Мишка не отставал от Славки, широко шагавшего к своей полуторке, забегал то слева, то справа.
— А может, еще поживете? У нас скоро лафа начнется. Сухой закон отменят. А девок еще знаешь сколько?
— Подслушивал?
— Да она дура, — паясничал Мишка, — счастья своего не понимает. Другая бы радовалась столичному подарочку.
Славка что было сил хлопнул дверцей.
«Ладно, — подумал он, — теперь хоть знаю, что за автобус она цепляться не будет».
Когда вечером, после смены, Юрка вернулся в вагончик, вся компания уже была в сборе. Сидели они, наверное, давно, с обеда, потому что вещи у всех были сложены, только Юркино шмотье валялось. Солома из тюфяков пошла в печь, еще жгли какие-то тряпки — вонища была зверская.
«Замерзли, собаки!» — подумал Юрка.
— Привет ударникам труда! — сказал Шмунин.
«Колбасу они, конечно, доели, — подумал Юрка. — Собаки, конечно. Ну да что от этих хануриков ждать?»
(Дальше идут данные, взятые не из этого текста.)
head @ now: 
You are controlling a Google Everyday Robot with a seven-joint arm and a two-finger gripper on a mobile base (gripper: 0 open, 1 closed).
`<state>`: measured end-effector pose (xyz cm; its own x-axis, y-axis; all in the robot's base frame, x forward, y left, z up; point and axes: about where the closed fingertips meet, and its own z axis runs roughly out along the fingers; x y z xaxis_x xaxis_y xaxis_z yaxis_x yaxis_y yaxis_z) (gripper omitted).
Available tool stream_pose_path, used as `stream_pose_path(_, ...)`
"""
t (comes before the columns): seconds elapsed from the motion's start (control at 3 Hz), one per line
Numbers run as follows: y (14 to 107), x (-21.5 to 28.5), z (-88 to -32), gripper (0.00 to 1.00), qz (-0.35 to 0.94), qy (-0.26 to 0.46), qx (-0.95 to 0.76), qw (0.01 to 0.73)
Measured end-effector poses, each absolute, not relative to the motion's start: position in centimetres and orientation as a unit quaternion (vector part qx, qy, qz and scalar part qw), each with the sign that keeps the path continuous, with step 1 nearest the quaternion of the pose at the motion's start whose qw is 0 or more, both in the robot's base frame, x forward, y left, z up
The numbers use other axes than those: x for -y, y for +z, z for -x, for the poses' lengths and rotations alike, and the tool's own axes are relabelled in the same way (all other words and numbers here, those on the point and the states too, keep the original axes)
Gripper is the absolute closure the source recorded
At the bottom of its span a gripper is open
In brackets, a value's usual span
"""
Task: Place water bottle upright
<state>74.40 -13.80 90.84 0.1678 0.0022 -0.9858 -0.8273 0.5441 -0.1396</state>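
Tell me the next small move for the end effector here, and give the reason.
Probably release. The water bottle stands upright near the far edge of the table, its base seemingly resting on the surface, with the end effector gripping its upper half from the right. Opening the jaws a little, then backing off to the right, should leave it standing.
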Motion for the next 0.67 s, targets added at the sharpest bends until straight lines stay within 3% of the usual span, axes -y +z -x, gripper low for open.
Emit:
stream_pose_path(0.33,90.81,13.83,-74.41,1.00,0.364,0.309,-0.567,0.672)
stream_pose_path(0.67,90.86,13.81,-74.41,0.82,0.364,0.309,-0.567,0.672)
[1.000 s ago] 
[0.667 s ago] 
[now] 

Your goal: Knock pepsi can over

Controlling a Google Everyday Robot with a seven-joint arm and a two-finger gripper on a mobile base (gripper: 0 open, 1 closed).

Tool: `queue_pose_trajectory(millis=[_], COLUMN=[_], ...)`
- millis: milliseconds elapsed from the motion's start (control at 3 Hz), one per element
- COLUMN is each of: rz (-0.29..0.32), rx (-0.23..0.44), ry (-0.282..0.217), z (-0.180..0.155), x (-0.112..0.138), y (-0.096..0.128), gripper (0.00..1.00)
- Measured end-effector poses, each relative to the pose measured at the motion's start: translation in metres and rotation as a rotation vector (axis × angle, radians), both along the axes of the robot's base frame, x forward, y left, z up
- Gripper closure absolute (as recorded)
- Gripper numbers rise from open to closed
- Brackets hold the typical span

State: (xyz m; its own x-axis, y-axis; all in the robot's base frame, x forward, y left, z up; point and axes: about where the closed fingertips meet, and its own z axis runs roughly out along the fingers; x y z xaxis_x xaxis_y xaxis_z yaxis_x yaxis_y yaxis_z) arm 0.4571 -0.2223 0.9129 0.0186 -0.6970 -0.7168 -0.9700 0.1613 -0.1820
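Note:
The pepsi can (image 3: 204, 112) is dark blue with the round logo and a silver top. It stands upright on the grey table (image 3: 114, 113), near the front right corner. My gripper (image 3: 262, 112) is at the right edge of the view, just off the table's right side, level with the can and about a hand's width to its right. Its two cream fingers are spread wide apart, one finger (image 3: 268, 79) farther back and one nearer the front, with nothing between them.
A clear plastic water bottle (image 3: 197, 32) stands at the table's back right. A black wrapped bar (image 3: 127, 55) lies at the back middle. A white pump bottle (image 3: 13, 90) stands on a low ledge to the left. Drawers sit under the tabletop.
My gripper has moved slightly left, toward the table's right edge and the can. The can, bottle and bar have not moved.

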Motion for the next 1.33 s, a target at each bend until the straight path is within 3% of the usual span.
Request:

— Сэры, — спросил он, — кто ужинать пойдет?
Желающих не оказалось.
Когда Юрка вошел в землянку, все замолчали.
«Обо мне говорили, — подумал он, — или о нас. Интересно, хоть один отказался бы поменяться с нами?
На карачках бы за поездом, пополз, если бы предложили. Только кто предложит? У них классов по пять, по семь. Не всем же быть интеллигентами. Надо кому-то и землю пахать. А все-таки здорово они нам, наверное, завидуют».